Auch Art. 8 IRG steht der Auslieferung nicht entgegen. Nach dieser Bestimmung, auf die sich der Verfolgte in seiner richterlichen Anhörung dem Sinne nach berufen hat, ist die Auslieferung, wenn die Tat nach dem Recht des ersuchenden Staates mit der Todesstrafe bedroht ist, nur zulässig, wenn der ersuchende Staat zusichert, dass die Todesstrafe nicht verhängt oder nicht vollstreckt werden wird. Eine entsprechende Regelung enthält Art. 13 des deutsch-jugoslawischen Auslieferungsvertrages.

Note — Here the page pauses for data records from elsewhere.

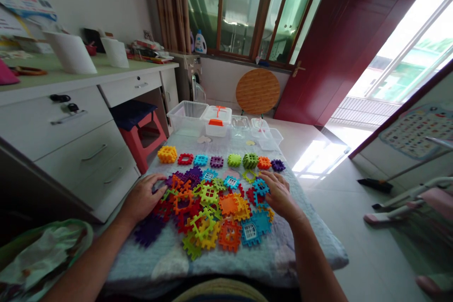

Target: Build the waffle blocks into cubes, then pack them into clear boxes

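A loose heap of plastic interlocking building tiles (212, 207) in several colours covers the middle of the cloth-covered table. At the heap's left edge is my left hand (146, 194), its thumb and fingers apart, nearest the purple and red tiles. On the opposite side my right hand (279, 192) rests with fingers curved but spread, against a blue window tile (261, 187). Neither hand appears to grip a tile. Beyond the heap runs a row of small tile stacks sorted by colour, from a yellow stack (167, 154) at left to a purple stack (278, 165) at right.
Clear plastic bins (187, 120) and a lidded box with an orange handle (216, 121) stand at the table's far end. A red stool (141, 137) and a white desk (63, 122) are on the left. A lined waste bin (87, 240) sits at lower left.
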A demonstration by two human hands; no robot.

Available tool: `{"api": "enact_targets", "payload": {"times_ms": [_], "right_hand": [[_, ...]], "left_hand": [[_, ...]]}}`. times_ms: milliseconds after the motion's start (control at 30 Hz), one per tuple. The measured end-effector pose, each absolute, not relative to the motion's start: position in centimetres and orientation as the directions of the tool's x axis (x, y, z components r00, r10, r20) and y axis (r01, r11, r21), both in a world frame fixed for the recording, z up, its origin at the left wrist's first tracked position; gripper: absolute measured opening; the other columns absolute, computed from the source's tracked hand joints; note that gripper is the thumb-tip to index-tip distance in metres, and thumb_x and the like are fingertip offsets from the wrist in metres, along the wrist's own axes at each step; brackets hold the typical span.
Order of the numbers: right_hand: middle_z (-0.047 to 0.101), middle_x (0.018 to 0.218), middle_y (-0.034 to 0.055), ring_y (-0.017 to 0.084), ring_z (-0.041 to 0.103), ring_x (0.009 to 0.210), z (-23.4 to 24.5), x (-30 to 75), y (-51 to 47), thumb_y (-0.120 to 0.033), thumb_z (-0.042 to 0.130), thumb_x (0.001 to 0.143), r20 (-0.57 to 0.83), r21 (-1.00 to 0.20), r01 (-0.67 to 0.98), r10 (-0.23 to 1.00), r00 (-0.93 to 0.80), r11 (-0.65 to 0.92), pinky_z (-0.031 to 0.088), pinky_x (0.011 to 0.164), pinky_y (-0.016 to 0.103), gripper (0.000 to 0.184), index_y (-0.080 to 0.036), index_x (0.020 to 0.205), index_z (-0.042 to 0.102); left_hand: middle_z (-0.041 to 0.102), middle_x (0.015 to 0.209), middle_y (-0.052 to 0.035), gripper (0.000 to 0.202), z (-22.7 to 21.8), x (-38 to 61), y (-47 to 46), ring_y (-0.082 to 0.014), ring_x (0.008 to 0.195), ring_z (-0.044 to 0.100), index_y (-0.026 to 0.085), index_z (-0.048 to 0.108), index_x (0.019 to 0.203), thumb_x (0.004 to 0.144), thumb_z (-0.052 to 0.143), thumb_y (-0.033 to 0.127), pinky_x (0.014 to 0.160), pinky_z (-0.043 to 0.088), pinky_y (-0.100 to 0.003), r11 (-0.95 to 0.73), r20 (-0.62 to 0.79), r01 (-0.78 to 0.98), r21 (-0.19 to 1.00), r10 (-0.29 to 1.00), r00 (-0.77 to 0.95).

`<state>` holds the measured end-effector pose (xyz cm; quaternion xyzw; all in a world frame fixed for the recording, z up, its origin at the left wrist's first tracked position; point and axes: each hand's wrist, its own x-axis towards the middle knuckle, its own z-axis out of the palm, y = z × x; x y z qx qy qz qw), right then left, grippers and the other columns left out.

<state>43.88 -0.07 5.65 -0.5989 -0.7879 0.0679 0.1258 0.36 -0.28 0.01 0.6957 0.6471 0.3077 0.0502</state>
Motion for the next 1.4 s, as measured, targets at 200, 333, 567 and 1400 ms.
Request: {"api": "enact_targets", "payload": {"times_ms": [200,333,567,1400], "right_hand": [[0.058,0.131,0.0042,0.026,0.04,0.126,5.8,42.7,1.1,-0.007,0.05,0.06,0.031,-0.265,0.894,0.93,-0.366,0.361,0.024,0.108,0.042,0.071,-0.024,0.128,0.056],[0.057,0.124,0.008,0.028,0.045,0.119,6.9,42.8,0.9,-0.014,0.057,0.063,0.084,-0.279,0.888,0.931,-0.356,0.365,0.03,0.104,0.043,0.062,-0.022,0.125,0.058],[0.057,0.113,0.0086,0.024,0.054,0.104,7.7,43.5,-1.2,-0.015,0.056,0.068,0.092,-0.399,0.837,0.925,-0.368,0.373,0.043,0.095,0.038,0.054,-0.021,0.122,0.055],[0.051,0.104,0.007,0.023,0.045,0.096,6.8,42.0,-0.7,-0.022,0.066,0.063,-0.056,-0.234,0.903,0.922,-0.383,0.361,0.037,0.086,0.034,0.036,-0.019,0.098,0.058]], "left_hand": [[0.07,0.105,-0.0105,0.037,0.0,0.3,-0.3,-0.0265,0.1,0.064,0.018,0.065,0.096,0.079,0.05,0.047,0.098,0.047,-0.039,-0.152,0.356,0.868,0.473,0.934,-0.03],[0.07,0.105,-0.0105,0.036,0.0,0.2,-0.3,-0.0263,0.1,0.063,0.018,0.065,0.097,0.078,0.05,0.046,0.097,0.047,-0.038,-0.158,0.362,0.865,0.476,0.932,-0.029],[0.069,0.105,-0.0103,0.037,0.0,0.3,-0.3,-0.0266,0.1,0.063,0.018,0.064,0.098,0.08,0.049,0.046,0.097,0.047,-0.038,-0.16,0.353,0.867,0.473,0.935,-0.02],[0.069,0.105,-0.0109,0.036,0.3,0.5,-0.5,-0.0271,0.1,0.064,0.018,0.064,0.096,0.08,0.048,0.046,0.097,0.047,-0.039,-0.155,0.347,0.869,0.47,0.938,-0.021]]}}
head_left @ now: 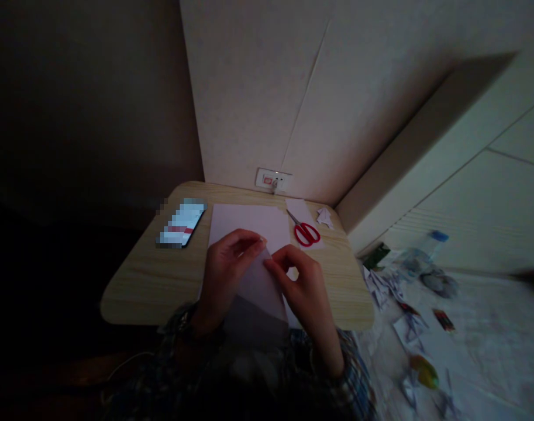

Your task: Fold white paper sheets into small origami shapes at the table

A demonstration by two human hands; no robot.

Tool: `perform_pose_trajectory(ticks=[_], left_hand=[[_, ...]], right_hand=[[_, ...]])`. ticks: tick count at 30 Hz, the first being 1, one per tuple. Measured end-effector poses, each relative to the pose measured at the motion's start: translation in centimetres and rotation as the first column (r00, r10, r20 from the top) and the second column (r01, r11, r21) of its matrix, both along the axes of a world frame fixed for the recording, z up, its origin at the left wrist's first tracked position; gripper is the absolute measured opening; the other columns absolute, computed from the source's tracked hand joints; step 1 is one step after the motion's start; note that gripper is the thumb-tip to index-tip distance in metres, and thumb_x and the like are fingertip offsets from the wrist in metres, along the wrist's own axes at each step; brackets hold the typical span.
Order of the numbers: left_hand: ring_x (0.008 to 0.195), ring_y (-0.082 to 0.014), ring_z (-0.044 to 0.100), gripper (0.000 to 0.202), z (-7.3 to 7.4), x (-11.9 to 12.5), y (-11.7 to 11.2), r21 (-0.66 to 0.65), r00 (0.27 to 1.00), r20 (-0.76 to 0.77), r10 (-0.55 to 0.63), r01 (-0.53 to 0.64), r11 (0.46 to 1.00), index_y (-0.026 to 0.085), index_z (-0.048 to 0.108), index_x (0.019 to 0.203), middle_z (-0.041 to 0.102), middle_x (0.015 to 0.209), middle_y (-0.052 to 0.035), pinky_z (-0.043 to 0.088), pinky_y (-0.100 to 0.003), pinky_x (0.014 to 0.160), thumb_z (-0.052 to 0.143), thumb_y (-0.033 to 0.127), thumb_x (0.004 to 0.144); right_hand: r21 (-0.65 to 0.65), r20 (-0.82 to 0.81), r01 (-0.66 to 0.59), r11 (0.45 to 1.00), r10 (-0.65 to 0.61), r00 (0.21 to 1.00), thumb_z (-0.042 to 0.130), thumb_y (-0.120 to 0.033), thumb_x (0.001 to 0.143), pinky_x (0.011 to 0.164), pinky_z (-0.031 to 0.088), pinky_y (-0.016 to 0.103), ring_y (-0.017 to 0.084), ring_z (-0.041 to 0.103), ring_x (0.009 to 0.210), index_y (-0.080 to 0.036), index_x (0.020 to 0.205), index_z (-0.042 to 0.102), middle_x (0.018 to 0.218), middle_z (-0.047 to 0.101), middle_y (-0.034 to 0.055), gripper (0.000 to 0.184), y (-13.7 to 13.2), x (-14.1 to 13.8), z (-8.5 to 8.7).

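Pale paper (260, 292) on wooden table (152, 280); left hand (225, 272) and right hand (304, 286) pinch it (both closed).

Exposure: dim, underexposed throughout.

Light: comes from off-frame, upper right; strongest on the cream panelled wall (258, 88) and the pale crumpled surface at lower right (490, 327).

Dark zones: the left third is near black, with no detail.

Glow: the rectangular phone screen (182, 223) is self-lit and its face is mosaic-blurred. A small red lamp shows on the white wall socket (273, 179).

Shadow: the lower half of the pale folded sheet of paper (260, 292) is grey between the left hand (225, 275) and right hand (304, 286).

Colour: muted, except the red-handled scissors (306, 232).

Distortion: wide-angle. The wall seams and the edge of the light wooden tabletop (135, 280) bow.

Blur: a dark smear (530, 275) lies at the right edge, and the scraps below it are soft.
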State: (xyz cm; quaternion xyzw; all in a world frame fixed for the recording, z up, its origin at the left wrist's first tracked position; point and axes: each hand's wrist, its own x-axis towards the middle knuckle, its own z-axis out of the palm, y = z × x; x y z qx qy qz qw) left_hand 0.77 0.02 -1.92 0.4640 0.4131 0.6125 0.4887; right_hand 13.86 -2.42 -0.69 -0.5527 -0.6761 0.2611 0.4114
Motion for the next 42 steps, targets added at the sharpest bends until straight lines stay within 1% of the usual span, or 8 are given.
perform_pose_trajectory(ticks=[7,13,17,26,30,35,39,42], left_hand=[[0.075,-0.0150,0.062,0.007,-0.7,-0.2,0.3,0.042,0.995,-0.002,0.097,-0.097,0.994,0.019,0.062,0.073,0.064,0.073,0.0016,0.050,-0.024,0.070,0.068,0.023,0.072],[0.075,-0.0144,0.059,0.006,0.0,-0.6,-0.1,0.212,0.967,-0.253,0.036,0.019,0.977,0.020,0.063,0.071,0.063,0.074,0.0013,0.047,-0.025,0.073,0.066,0.016,0.074],[0.069,-0.0139,0.058,0.011,0.7,-1.0,-0.4,0.301,0.932,-0.354,0.073,0.040,0.953,0.020,0.064,0.066,0.063,0.068,0.0022,0.046,-0.025,0.068,0.067,0.012,0.074],[0.067,-0.0153,0.061,0.011,1.0,-0.9,-1.8,0.418,0.923,-0.312,0.225,-0.080,0.905,0.023,0.068,0.064,0.065,0.066,0.0024,0.048,-0.028,0.066,0.073,0.016,0.072],[0.068,-0.0149,0.060,0.012,1.5,-1.4,-2.1,0.442,0.904,-0.243,0.353,-0.221,0.870,0.025,0.066,0.065,0.065,0.067,0.0040,0.048,-0.029,0.068,0.072,0.019,0.074],[0.069,-0.0153,0.058,0.011,1.5,-2.6,-1.5,0.351,0.910,-0.239,0.340,-0.245,0.904,0.026,0.065,0.066,0.063,0.067,0.0046,0.046,-0.028,0.068,0.072,0.020,0.072],[0.072,-0.0170,0.060,0.010,0.7,-3.7,-0.4,0.307,0.865,-0.423,0.271,-0.145,0.941,0.026,0.065,0.068,0.065,0.070,0.0034,0.046,-0.030,0.073,0.068,0.019,0.074],[0.074,-0.0193,0.062,0.006,0.5,-4.0,0.1,0.310,0.749,-0.622,0.228,-0.032,0.950,0.024,0.066,0.069,0.068,0.074,0.0006,0.047,-0.032,0.073,0.066,0.020,0.074]], right_hand=[[0.084,0.046,0.010,0.996,-0.014,0.999,0.058,-0.019,0.083,0.061,0.040,0.026,0.014,0.053,0.064,-0.019,0.068,0.057,0.066,0.058,-0.0005,0.015,0.5,0.2,0.0],[0.213,0.157,-0.003,0.977,-0.031,0.987,0.055,-0.012,0.085,0.068,0.041,0.028,0.017,0.054,0.075,-0.019,0.072,0.058,0.075,0.060,0.0021,0.015,0.2,0.5,0.1],[0.272,0.204,-0.040,0.961,-0.017,0.979,0.055,-0.014,0.087,0.072,0.042,0.030,0.018,0.054,0.080,-0.020,0.076,0.060,0.079,0.061,0.0030,0.013,-0.1,0.5,0.1],[0.375,0.201,-0.001,0.927,-0.080,0.976,0.055,-0.017,0.088,0.073,0.044,0.033,0.019,0.056,0.079,-0.020,0.079,0.061,0.078,0.063,0.0038,0.011,-0.5,1.0,0.1],[0.444,0.176,0.116,0.888,-0.214,0.961,0.055,-0.016,0.087,0.074,0.044,0.034,0.020,0.057,0.079,-0.022,0.077,0.060,0.076,0.062,0.0030,0.013,-0.3,2.4,0.2],[0.455,0.181,0.145,0.879,-0.251,0.951,0.053,-0.015,0.087,0.074,0.044,0.033,0.020,0.057,0.080,-0.021,0.079,0.058,0.078,0.061,0.0033,0.012,0.0,3.1,0.1],[0.469,0.247,0.117,0.876,-0.257,0.934,0.052,-0.016,0.089,0.073,0.044,0.034,0.020,0.057,0.081,-0.022,0.081,0.059,0.079,0.061,0.0041,0.012,0.1,3.2,0.1],[0.454,0.321,0.076,0.888,-0.243,0.916,0.051,-0.017,0.089,0.074,0.044,0.034,0.021,0.056,0.082,-0.022,0.083,0.060,0.083,0.061,0.0049,0.012,0.2,3.7,0.3]])
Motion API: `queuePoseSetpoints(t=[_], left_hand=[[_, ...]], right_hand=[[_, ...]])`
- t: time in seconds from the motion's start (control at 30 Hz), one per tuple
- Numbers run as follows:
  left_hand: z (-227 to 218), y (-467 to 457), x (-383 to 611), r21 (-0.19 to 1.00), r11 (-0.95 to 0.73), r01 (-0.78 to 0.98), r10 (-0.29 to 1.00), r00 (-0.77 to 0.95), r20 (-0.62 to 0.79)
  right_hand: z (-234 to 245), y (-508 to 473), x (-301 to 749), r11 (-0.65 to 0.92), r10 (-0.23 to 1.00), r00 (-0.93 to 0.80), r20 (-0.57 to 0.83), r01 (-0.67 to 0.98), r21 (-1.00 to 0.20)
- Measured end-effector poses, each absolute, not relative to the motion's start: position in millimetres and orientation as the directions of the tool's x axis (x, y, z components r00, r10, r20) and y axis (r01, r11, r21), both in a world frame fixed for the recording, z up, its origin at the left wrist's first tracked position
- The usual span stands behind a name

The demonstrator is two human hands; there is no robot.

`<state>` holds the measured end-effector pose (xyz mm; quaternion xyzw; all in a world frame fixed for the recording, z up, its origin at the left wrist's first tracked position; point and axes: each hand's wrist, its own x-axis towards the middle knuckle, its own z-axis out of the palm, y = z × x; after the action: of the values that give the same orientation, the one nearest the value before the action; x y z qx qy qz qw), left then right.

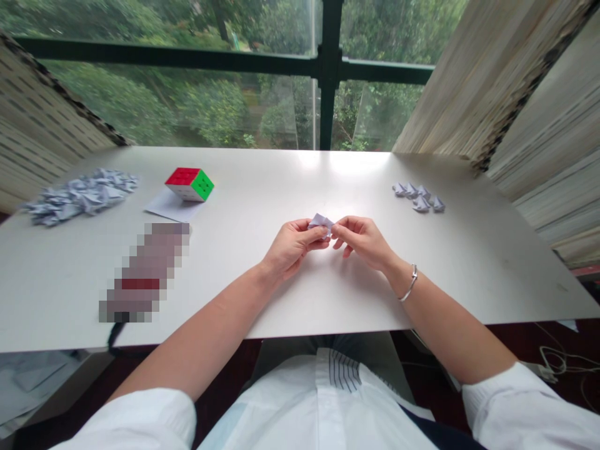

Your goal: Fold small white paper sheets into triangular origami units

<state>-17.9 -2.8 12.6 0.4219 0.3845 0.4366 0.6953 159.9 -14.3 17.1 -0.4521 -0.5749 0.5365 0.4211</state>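
Note:
Just above the middle of the white table, a small piece of folded white paper (320, 220) is held up between both hands. My left hand (296, 245) is closed on it, with the thumb laid across its front. From the other side, my right hand (360, 239) pinches the paper's right edge between thumb and forefinger, its other fingers curled loosely below. The fingers cover the lower part of the paper, so its full shape is hidden. A silver bracelet (410, 284) circles my right wrist.
At the left lies a heap of folded paper pieces (84, 197). Beside it, a puzzle cube (187, 184) rests on white paper sheets (164, 206). A blurred-out flat object (147, 272) with a dark strap lies nearer. Several folded pieces (420, 199) sit at right. The table (290, 312) meets a window.

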Motion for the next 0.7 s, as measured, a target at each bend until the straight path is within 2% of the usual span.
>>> queuePoseSetpoints(t=[0.1, 0.37, 0.7], left_hand=[[12, -3, -17, 0.925, 0.258, -0.280, 0.932, 0.325, -0.161], [13, -6, -15, 0.926, 0.272, -0.263, 0.921, 0.350, -0.170], [11, -4, -17, 0.944, 0.267, -0.196, 0.904, 0.392, -0.174]], right_hand=[[19, -14, 159, -0.021, 0.976, -0.218, -0.026, 0.025, -0.999], [15, -14, 159, -0.036, 0.974, -0.224, -0.043, 0.037, -0.999], [9, -14, 157, 0.044, 0.986, -0.167, 0.017, 0.164, -0.985]])
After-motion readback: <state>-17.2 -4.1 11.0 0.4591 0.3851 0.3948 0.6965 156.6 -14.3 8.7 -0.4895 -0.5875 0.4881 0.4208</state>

Jedoch bedarf es einer Anwendung des § 8 IRG nicht (mehr):

Zwar ist nach dem dem Senat übermittelten Wortlaut des Art. 151 Abs.2 des Strafgesetzbuches der Republik Srpska für den Fall der "schweren Räuberei" neben Gefängnisstrafe alternativ die Todesstrafe angedroht. Das Justizministerium der Republik Srpska hat jedoch klargestellt, dass durch die Unterzeichnung des Rahmenfriedensabkommens in Bosnien und Herzegowina die Verpflichtung zur Wahrung der Menschenrechte und Grundfreiheiten übernommen worden ist, welche durch die Europäische Konvention zur Wahrung der Menschenrechte und Grundfreiheiten (MRK) und durch ihre Protokolle gewährleistet werden. Die Konvention ist Teil des Rechtssystems von Bosnien und Herzegowina geworden, sie wird unmittelbar angewendet und hat Vorrang vor allen anderen Gesetzen. Zu den übernommenen Verpflichtungen gehört auch die Beachtung des Protokolls Nr.6 zur Europäischen Konvention zur Wahrung der Menschenrechte und Grundfreiheiten über die Abschaffung der Todesstrafe gemäß Art. 1 des Protokolls Nr. 6. Aufgrund dieser Verpflichtung hat die Republik Srpska das am 1. Oktober 2000 in Kraft getretene Strafgesetzbuch erlassen, in dessen Art. 32 die Strafen bezeichnet sind, die gegen einen Straftäter ausgesprochen werden können. Es sind dies lebenslange Haft, Haft und Geldstrafe. Damit ist im Sanktionensystem der Republik Srpska keine Todesstrafe (mehr) vorgesehen. Demzufolge kann eine solche Strafe auch nicht gegen den Verfolgten S verhängt werden.

III.

Eine Entscheidung über die Fortdauer der Auslieferungshaft ist im Hinblick darauf nicht veranlasst, dass diese seit ihrer Anordnung lediglich als Überhaft notiert ist.